▶ ACTIVITY:
Go through the listing below and return each line that includes "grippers".

▶ DATASET CONTENT:
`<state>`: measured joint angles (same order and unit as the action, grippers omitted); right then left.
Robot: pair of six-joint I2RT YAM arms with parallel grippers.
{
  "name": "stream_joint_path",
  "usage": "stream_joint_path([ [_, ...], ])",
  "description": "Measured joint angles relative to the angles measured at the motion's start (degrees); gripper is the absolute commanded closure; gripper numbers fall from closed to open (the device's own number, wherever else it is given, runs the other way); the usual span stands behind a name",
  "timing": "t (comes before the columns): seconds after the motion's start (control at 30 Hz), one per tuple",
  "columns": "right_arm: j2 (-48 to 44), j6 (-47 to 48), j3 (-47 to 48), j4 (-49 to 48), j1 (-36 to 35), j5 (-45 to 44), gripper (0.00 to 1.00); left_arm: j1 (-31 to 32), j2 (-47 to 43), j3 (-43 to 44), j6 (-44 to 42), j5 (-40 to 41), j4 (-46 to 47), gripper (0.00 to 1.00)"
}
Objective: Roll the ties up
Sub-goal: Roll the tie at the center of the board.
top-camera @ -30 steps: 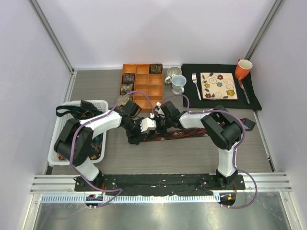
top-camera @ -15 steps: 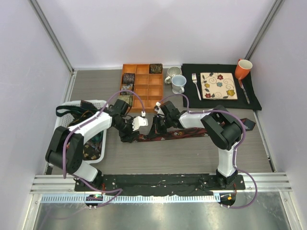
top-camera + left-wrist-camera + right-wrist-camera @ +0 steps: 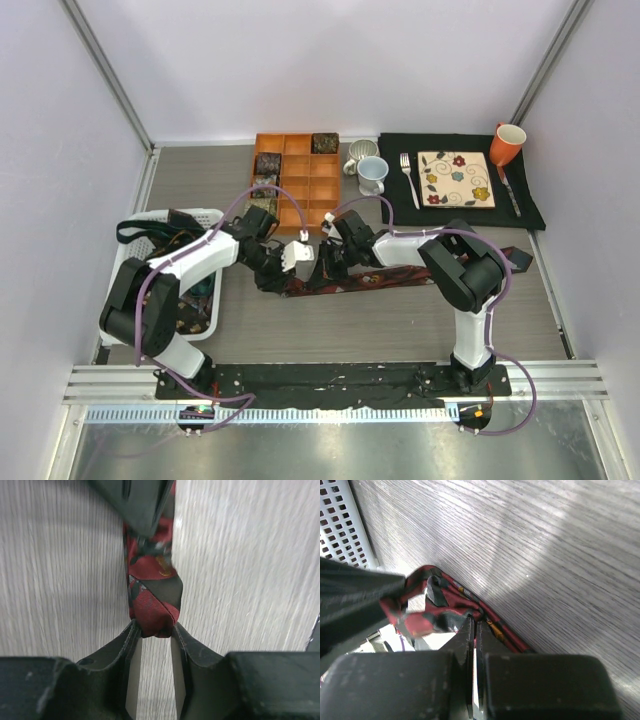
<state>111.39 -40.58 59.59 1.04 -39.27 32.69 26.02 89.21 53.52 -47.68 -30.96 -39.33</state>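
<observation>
A maroon patterned tie [image 3: 400, 275] lies stretched across the table from the middle to the right. My left gripper [image 3: 278, 278] is shut on its folded left end, which shows pinched between the fingertips in the left wrist view [image 3: 154, 627]. My right gripper [image 3: 328, 268] is just to the right of it, jaws shut on the tie's edge [image 3: 474, 622], with bunched maroon fabric [image 3: 440, 592] in front. Several rolled ties [image 3: 268, 163] sit in compartments of the orange tray [image 3: 310, 190]. More ties [image 3: 185, 300] lie in the white basket [image 3: 215, 215].
Two pale mugs [image 3: 371, 175] stand right of the tray. A black placemat [image 3: 530, 205] at the back right holds a flowered plate [image 3: 455, 180], a fork [image 3: 408, 175] and an orange mug [image 3: 506, 145]. Walls enclose the table on three sides.
My left gripper has drawn back to the left with the tie's end in it, and its elbow has swung out. The right gripper has hardly moved.
</observation>
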Motion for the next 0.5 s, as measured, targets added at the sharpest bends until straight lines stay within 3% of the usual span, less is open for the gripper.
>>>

▶ TASK OUTPUT:
`<state>`: measured joint angles (same order and unit as the action, grippers omitted); right then left.
Robot: pair of six-joint I2RT YAM arms with parallel grippers.

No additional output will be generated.